▸ **Problem to solve**: Your response should contain every record below, copied exactly.

▸ **Source data**:
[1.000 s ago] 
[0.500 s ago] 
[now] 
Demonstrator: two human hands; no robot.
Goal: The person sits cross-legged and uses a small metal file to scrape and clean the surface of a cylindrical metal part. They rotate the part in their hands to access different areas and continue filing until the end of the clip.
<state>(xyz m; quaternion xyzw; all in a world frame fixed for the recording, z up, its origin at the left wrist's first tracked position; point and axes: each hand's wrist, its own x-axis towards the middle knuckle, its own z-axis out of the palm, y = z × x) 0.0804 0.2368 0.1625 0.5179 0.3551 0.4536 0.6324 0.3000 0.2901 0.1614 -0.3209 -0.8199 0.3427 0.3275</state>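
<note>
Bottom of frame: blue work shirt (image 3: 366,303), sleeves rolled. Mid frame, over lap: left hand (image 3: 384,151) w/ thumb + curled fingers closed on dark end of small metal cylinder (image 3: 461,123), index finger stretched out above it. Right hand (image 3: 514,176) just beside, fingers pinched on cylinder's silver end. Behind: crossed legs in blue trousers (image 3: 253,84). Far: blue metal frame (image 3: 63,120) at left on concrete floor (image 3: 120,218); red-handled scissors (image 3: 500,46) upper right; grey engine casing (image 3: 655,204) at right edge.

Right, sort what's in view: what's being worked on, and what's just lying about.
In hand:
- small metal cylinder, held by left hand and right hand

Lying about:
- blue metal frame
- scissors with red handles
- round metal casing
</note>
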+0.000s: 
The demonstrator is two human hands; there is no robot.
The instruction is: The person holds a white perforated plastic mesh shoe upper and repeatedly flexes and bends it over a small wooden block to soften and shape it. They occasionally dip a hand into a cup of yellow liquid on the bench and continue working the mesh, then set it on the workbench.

▸ **Solution to the exercise**:
[1.000 s ago] 
[0.500 s ago] 
[now] 
Demonstrator: two human hands; no robot.
Goal: The person sits cross-legged and uses a small metal file to scrape and clean the surface of a cylindrical metal part. They rotate the part in their hands to access different areas and continue filing until the end of the clip.
<state>(xyz m; quaternion xyzw; all in a world frame fixed for the recording, z up, its origin at the left wrist's first tracked position; point and axes: each hand's wrist, its own x-axis towards the middle knuckle, its own z-axis out of the palm, y = z × x) 0.0804 0.2368 0.1625 0.5179 0.3551 0.4536 0.6324 0.3000 0.2901 0.1614 -0.3209 -0.8199 0.3427 0.3275</state>
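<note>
Bottom of frame: blue work shirt (image 3: 366,303), sleeves rolled. Mid frame, over lap: left hand (image 3: 384,151) w/ thumb + curled fingers closed on dark end of small metal cylinder (image 3: 461,123), index finger stretched out above it. Right hand (image 3: 514,176) just beside, fingers pinched on cylinder's silver end. Behind: crossed legs in blue trousers (image 3: 253,84). Far: blue metal frame (image 3: 63,120) at left on concrete floor (image 3: 120,218); red-handled scissors (image 3: 500,46) upper right; grey engine casing (image 3: 655,204) at right edge.

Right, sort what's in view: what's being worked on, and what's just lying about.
In hand:
- small metal cylinder, held by left hand and right hand

Lying about:
- blue metal frame
- scissors with red handles
- round metal casing
</note>
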+0.000s: 
The demonstrator is two human hands; there is no robot.
The instruction is: The person holds a white perforated plastic mesh shoe upper and repeatedly flexes and bends it over a small wooden block to soften and shape it. They occasionally dip a hand into a cup of yellow liquid on the bench and continue working the mesh, then set it on the workbench.

No further output is needed here.